§ What the task asks: Set the entries down once more, exactly as they are worded.

§ Material for this exercise:

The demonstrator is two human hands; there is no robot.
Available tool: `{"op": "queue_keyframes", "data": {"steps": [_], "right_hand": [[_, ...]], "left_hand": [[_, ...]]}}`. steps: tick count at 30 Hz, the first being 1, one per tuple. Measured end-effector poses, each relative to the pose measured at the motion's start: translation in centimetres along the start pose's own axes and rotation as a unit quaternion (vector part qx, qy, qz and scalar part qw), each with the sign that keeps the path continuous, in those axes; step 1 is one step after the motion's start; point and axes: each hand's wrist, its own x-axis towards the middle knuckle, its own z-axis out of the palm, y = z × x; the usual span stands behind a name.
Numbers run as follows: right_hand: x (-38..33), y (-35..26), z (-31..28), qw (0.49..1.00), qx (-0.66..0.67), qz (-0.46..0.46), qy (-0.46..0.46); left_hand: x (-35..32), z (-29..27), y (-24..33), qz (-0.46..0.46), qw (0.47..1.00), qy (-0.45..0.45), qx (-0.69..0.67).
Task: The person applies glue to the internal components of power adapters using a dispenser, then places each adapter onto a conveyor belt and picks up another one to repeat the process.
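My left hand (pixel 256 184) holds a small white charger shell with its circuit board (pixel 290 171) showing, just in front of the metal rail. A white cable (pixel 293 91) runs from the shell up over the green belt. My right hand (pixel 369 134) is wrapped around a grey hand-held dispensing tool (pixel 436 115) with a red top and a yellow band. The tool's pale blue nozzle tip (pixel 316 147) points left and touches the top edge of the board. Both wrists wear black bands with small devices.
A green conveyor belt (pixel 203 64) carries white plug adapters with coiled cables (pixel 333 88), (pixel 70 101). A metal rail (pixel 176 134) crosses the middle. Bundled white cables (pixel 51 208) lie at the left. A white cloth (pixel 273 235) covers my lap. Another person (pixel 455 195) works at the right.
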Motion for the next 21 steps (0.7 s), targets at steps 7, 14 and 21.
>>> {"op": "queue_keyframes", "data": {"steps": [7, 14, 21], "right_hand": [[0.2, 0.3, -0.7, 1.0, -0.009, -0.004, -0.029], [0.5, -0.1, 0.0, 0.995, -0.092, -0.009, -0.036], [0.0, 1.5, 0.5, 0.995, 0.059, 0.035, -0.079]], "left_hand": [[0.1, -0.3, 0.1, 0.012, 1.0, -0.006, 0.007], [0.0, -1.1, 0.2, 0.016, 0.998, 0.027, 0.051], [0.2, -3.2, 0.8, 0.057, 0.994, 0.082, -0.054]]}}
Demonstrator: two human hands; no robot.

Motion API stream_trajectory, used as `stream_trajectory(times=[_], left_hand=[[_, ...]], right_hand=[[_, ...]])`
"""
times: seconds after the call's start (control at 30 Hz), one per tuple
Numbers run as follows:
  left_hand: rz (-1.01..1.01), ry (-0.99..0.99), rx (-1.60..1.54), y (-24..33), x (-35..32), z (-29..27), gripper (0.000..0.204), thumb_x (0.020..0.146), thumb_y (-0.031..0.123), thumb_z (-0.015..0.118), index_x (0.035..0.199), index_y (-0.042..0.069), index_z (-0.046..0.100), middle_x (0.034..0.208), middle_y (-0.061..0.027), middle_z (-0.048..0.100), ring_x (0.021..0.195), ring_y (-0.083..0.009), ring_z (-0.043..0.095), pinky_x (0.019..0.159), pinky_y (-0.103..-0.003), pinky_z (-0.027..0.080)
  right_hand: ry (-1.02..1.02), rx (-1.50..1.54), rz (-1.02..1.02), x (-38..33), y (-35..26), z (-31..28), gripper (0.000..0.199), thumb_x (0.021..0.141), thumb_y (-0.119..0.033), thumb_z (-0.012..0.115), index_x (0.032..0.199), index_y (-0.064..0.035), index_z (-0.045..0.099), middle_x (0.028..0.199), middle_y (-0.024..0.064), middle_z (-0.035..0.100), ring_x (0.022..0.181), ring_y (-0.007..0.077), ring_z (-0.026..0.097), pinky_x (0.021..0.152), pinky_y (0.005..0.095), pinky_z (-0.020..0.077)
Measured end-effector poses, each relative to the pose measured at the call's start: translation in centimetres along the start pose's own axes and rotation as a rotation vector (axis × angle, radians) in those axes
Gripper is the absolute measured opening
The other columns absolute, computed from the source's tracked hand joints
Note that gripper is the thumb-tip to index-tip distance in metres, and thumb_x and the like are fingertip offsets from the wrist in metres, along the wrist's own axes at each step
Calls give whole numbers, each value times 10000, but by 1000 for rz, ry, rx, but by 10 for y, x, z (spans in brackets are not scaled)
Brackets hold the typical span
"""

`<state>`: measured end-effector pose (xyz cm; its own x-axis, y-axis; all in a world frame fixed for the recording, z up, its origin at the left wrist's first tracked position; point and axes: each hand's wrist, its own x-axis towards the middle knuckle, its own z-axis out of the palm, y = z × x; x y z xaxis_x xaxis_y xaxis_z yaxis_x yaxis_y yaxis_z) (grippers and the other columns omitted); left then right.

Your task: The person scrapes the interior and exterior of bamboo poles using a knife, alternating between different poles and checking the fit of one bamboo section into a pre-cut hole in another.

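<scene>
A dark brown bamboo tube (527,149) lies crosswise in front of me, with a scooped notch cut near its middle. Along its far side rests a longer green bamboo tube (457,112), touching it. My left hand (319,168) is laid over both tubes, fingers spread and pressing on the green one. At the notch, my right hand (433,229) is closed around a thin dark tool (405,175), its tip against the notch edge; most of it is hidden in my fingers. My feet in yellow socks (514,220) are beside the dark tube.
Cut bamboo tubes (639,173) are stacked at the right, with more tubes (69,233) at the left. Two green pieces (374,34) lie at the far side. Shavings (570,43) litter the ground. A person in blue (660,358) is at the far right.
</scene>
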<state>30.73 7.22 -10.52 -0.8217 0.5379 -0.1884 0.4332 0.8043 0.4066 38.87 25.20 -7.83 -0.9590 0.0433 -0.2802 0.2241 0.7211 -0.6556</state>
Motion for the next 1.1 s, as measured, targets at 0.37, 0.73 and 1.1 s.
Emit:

§ Result of this task:
The demonstrator is two human hands; there is no robot.
Available tool: `{"op": "queue_keyframes", "data": {"steps": [_], "right_hand": [[_, ...]], "left_hand": [[_, ...]]}}`. steps: tick count at 30 Hz, the first being 1, one per tuple. Measured end-effector poses, each relative to the pose measured at the motion's start: translation in centimetres along the start pose's own axes and rotation as a unit quaternion (vector part qx, qy, qz and scalar part qw), each with the sign that keeps the path continuous, in those axes; step 1 is one step after the motion's start; point and axes: each hand's wrist, its own x-axis towards the middle knuckle, its own z-axis out of the palm, y = z × x; the usual span stands behind a name.
Numbers run as follows: right_hand: x (-38..33), y (-35..26), z (-31..28), qw (0.49..1.00), qx (-0.66..0.67), qz (-0.46..0.46), qy (-0.46..0.46); left_hand: x (-35..32), z (-29..27), y (-24..33), qz (-0.46..0.46), qw (0.47..1.00), qy (-0.45..0.45), qx (-0.69..0.67).
Task: The person applies glue to the internal components of power adapters using a dispenser, then places each adapter onto a conveyor belt and picks up another one to repeat the process.
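My left hand (pixel 256 184) holds a small white charger shell with its circuit board (pixel 290 171) showing, just in front of the metal rail. A white cable (pixel 293 91) runs from the shell up over the green belt. My right hand (pixel 369 134) is wrapped around a grey hand-held dispensing tool (pixel 436 115) with a red top and a yellow band. The tool's pale blue nozzle tip (pixel 316 147) points left and touches the top edge of the board. Both wrists wear black bands with small devices.
A green conveyor belt (pixel 203 64) carries white plug adapters with coiled cables (pixel 333 88), (pixel 70 101). A metal rail (pixel 176 134) crosses the middle. Bundled white cables (pixel 51 208) lie at the left. A white cloth (pixel 273 235) covers my lap. Another person (pixel 455 195) works at the right.
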Motion for the next 21 steps (0.7 s), targets at steps 7, 14 and 21.
>>> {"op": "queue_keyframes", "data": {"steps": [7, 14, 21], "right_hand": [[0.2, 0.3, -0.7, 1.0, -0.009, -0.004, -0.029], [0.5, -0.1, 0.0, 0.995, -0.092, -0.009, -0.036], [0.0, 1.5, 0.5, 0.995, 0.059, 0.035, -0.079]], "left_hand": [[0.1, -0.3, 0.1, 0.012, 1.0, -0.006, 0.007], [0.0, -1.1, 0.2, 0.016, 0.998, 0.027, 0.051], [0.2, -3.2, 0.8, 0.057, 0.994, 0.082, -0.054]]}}
Demonstrator: two human hands; no robot.

Motion API stream_trajectory, used as `stream_trajectory(times=[_], left_hand=[[_, ...]], right_hand=[[_, ...]])`
"""
times: seconds after the call's start (control at 30 Hz), one per tuple
Numbers run as follows:
  left_hand: rz (-1.01..1.01), ry (-0.99..0.99), rx (-1.60..1.54), y (-24..33), x (-35..32), z (-29..27), gripper (0.000..0.204), thumb_x (0.020..0.146), thumb_y (-0.031..0.123), thumb_z (-0.015..0.118), index_x (0.035..0.199), index_y (-0.042..0.069), index_z (-0.046..0.100), middle_x (0.034..0.208), middle_y (-0.061..0.027), middle_z (-0.048..0.100), ring_x (0.021..0.195), ring_y (-0.083..0.009), ring_z (-0.043..0.095), pinky_x (0.019..0.159), pinky_y (-0.103..-0.003), pinky_z (-0.027..0.080)
  right_hand: ry (-1.02..1.02), rx (-1.50..1.54), rz (-1.02..1.02), x (-38..33), y (-35..26), z (-31..28), gripper (0.000..0.199), thumb_x (0.021..0.141), thumb_y (-0.119..0.033), thumb_z (-0.012..0.115), index_x (0.032..0.199), index_y (-0.064..0.035), index_z (-0.045..0.099), middle_x (0.028..0.199), middle_y (-0.024..0.064), middle_z (-0.035..0.100), ring_x (0.022..0.181), ring_y (-0.007..0.077), ring_z (-0.026..0.097), pinky_x (0.021..0.152), pinky_y (0.005..0.095), pinky_z (-0.020..0.077)
Measured end-effector poses, each relative to the pose measured at the call's start: translation in centimetres along the start pose's own axes and rotation as a rotation vector (axis × angle, radians) in those axes
Gripper is the absolute measured opening
The other columns absolute, computed from the source's tracked hand joints
Note that gripper is the thumb-tip to index-tip distance in metres, and thumb_x and the like are fingertip offsets from the wrist in metres, along the wrist's own axes at each step
Calls give whole numbers, each value times 10000, but by 1000 for rz, ry, rx, but by 10 for y, x, z (spans in brackets are not scaled)
Brackets hold the typical span
"""

`<state>`: measured end-effector pose (xyz cm; its own x-axis, y-axis; all in a world frame fixed for the recording, z up, its origin at the left wrist's first tracked position; point and axes: each hand's wrist, its own x-axis towards the middle knuckle, its own z-axis out of the palm, y = z × x; x y z xaxis_x xaxis_y xaxis_z yaxis_x yaxis_y yaxis_z) (grippers and the other columns omitted); left then right.

Your task: The person scrapes the interior and exterior of bamboo poles using a knife, alternating between different poles and checking the fit of one bamboo section into a pre-cut hole in another.

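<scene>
A dark brown bamboo tube (527,149) lies crosswise in front of me, with a scooped notch cut near its middle. Along its far side rests a longer green bamboo tube (457,112), touching it. My left hand (319,168) is laid over both tubes, fingers spread and pressing on the green one. At the notch, my right hand (433,229) is closed around a thin dark tool (405,175), its tip against the notch edge; most of it is hidden in my fingers. My feet in yellow socks (514,220) are beside the dark tube.
Cut bamboo tubes (639,173) are stacked at the right, with more tubes (69,233) at the left. Two green pieces (374,34) lie at the far side. Shavings (570,43) litter the ground. A person in blue (660,358) is at the far right.
</scene>
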<state>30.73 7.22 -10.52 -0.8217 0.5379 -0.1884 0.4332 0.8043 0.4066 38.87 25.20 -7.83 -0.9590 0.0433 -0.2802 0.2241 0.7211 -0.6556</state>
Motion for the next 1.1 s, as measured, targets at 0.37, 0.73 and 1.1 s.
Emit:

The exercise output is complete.